Pallabi left Shakti Vahini in 2016 and began working with other anti-trafficking organisations. As a person who had been interacting with the survivors first-hand, for more than a decade, Pallabi realised that just rescuing an individual from trafficking would not help until the person was rehabilitated.
Moreover, the number of people who are rescued is just a tenth of the number of people who are trafficked. So, Pallabi started the
in 2020 to prevent human trafficking at its source.Tackling the problem at its source
After rescue, rehabilitation is not what it seems to be.
“Most organisations believe rehabilitation means reintegration with the family. But how are you empowering the child? First, the child was dependent on the father, then sold off, and, after rescue, the child is being married off? What kind of rehabilitation is this?” asks Pallabi.
She admits there is a serious problem with shelter homes where the rescue children are housed with the intellectually challenged, rape survivors, and convicts and live in pathetic conditions.
This led to her thinking beyond rescue to tackle the problem at its source.
Impact and Dialogue Foundation focuses on Assam where Pallabi reaches out to social welfare departments and panchayat (village council) leaders, explaining the need for awareness sessions on trafficking and how they would benefit.
“Transportation is a big challenge in Assam, and I travelled to remote places using trains, buses, and bullock carts. I reached out to educational institutions, workers in tea gardens, people in the tribal belts, police personnel, transport officials, and workers to spread awareness about human trafficking, initiate dialogues among stakeholders, and conduct training sessions, workshops, and street plays,” she explains.
Due to the pandemic, Pallabi could not physically meet people till September 2021. Since then, she has reached out to more than 75,000 people. She talks about issues such as human trafficking, menstrual hygiene, school dropouts, gender-based violence issues like female foeticide, genital mutilation, dowry, and domestic violence, child marriage, child abuse, LGBTQI rights, and equal empowerment of the sexes.
Pallabi is known as Kahaniwali Didi (Storyteller Sister) who shares real-life incidents that the target audience can comprehend.

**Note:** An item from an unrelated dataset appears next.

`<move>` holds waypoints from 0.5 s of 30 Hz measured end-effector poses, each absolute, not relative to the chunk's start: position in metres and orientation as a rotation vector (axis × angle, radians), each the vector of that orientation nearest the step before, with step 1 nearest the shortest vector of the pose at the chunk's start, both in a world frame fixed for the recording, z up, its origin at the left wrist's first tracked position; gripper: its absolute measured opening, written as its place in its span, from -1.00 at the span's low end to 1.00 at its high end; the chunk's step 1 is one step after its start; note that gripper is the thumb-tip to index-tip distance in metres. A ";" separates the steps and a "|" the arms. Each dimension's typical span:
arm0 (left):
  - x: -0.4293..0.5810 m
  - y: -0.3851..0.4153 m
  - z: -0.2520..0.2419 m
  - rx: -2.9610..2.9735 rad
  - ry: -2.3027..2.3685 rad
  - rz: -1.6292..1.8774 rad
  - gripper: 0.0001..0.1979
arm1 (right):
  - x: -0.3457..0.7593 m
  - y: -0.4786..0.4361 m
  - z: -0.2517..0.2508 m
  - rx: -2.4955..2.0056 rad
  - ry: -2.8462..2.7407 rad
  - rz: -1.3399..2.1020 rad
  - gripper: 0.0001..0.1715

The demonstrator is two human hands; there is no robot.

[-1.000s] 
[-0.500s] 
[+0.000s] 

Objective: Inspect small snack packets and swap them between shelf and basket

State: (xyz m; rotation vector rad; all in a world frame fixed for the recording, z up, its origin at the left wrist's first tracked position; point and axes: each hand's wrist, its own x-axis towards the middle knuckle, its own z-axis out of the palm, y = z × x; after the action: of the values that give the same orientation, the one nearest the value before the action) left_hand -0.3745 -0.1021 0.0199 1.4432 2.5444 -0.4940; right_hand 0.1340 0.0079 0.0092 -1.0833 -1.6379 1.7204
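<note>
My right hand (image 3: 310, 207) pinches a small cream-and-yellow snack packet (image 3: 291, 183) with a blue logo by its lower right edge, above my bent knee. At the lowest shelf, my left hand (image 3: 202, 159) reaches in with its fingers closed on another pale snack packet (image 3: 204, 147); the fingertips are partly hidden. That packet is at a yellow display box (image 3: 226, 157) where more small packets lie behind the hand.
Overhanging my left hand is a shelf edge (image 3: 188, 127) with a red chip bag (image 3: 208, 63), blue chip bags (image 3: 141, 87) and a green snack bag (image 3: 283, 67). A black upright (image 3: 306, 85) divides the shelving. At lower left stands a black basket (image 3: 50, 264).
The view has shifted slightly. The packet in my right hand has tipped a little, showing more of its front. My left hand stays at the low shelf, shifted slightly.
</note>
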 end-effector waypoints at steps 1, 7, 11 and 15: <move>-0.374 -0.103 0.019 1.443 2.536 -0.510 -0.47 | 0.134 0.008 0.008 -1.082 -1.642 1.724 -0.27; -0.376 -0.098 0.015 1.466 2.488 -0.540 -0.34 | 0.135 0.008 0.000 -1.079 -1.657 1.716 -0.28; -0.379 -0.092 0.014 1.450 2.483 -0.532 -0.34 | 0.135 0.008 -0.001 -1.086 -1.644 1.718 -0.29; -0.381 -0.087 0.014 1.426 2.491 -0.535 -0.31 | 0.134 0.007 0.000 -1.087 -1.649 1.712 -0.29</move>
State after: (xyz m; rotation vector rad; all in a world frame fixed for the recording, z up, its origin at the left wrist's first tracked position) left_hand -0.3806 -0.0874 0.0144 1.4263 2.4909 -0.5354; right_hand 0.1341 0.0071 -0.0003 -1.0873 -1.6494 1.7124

Pallabi is a one-woman army with no sponsors to back her. She uses the money she receives as a consultant to many organisations for her purpose. Whenever anyone wants to volunteer, she makes sure she pays them for their food and travel.
The apathy, Pallavi points out, lies in the fact that the NGO sector works in silos. Very little funding is given to the cause. She says she has to often “beg” educational institutions to give her a platform to raise awareness, that too without any fee.
Currently, she’s in Bengaluru to raise awareness on how technology is being used for trafficking.
“I want to break the stereotype that only the poor get caught in trafficking. Educated people are now victims of cyber abuse. Young people are being radicalised, boys as young as six or seven years old are being used as drug peddlers. And it’s important that people know about these,” she says.
Her plan going forward is to “save ten lives and empower ten lives”. “These people should then go on to empower other people in their villages and stop trafficking at its source. I don’t want to be in a position where I have rescued 10,000 children and don’t know what happened afterwards,” she concludes.